The carrying amount of all financial assets presented in the statement of financial position are measured at amortised cost.

The carrying amount of all financial liabilities presented in the statement of financial position are measured at amortised cost.

There have been no changes to valuation techniques, or any amounts recognised through 'Other Comprehensive Income'.

The main purpose of these financial instruments is to finance the Group's operations. The Group has other financial instruments which mainly comprise trade receivables and trade payables which arise directly from its operations.

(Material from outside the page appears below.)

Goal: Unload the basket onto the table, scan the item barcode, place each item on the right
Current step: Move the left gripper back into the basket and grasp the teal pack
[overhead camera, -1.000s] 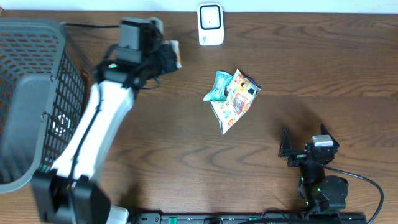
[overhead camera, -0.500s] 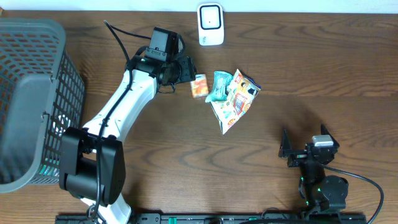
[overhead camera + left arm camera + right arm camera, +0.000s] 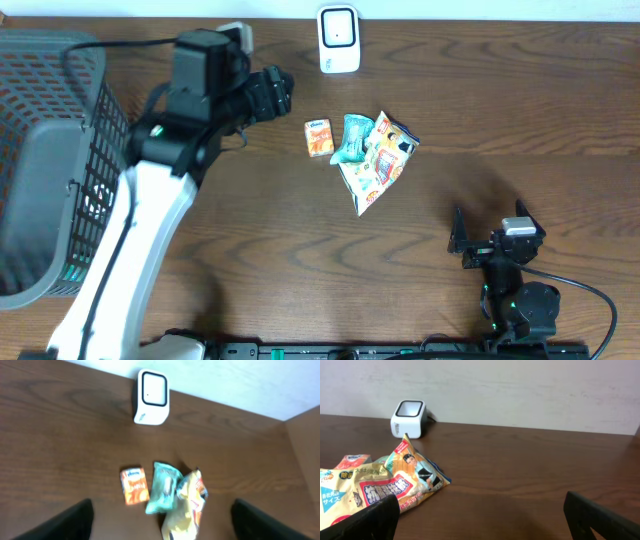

Risk management is carried out by the finance department under policies approved by the Board of Directors. The Group finance department identifies, evaluates, and manages financial risks. The Board provides guidance on overall risk management including foreign exchange risk, interest rate risk, credit risk, and investment of excess liquidity.

The impact of the risks required to be discussed under IFRS 7 are detailed below:

Market risk

Foreign exchange risk

Foreign exchange risk arises when future commercial transactions or recognised assets or liabilities are denominated in a currency that is not the functional currency of the operations. The Group had potential exchange rate exposure within USD trade payable balances of £1,846,837 at 30 June 2025 (£1,254,998 at 30 June 2024) and potential exchange rate exposure within EUR trade payables balances of £80,815 (£61,880 at 30 June 2024).  The Group had potential exchange rate exposure within USD trade receivables of £1,214,571 (£585,469 as at 30 June 2024) and potential exchange rate exposure within EUR trade receivables of £nil (£12,888 at 30 June 2024). The Group had potential exchange rate exposure within USD intercompany balances of £5,046,009 (£5,920,060 as at 30 June 2024) and within JPY intercompany balances of £150,441 (£189,311 as at 30 June 2024).  The Group also has potential exchange rate exposure within USD bank balances of £6,154,821 (£7,127,773 as at 30 June 2024) and £137,405 within EUR bank balances (£110,650 as at 30 June 2024).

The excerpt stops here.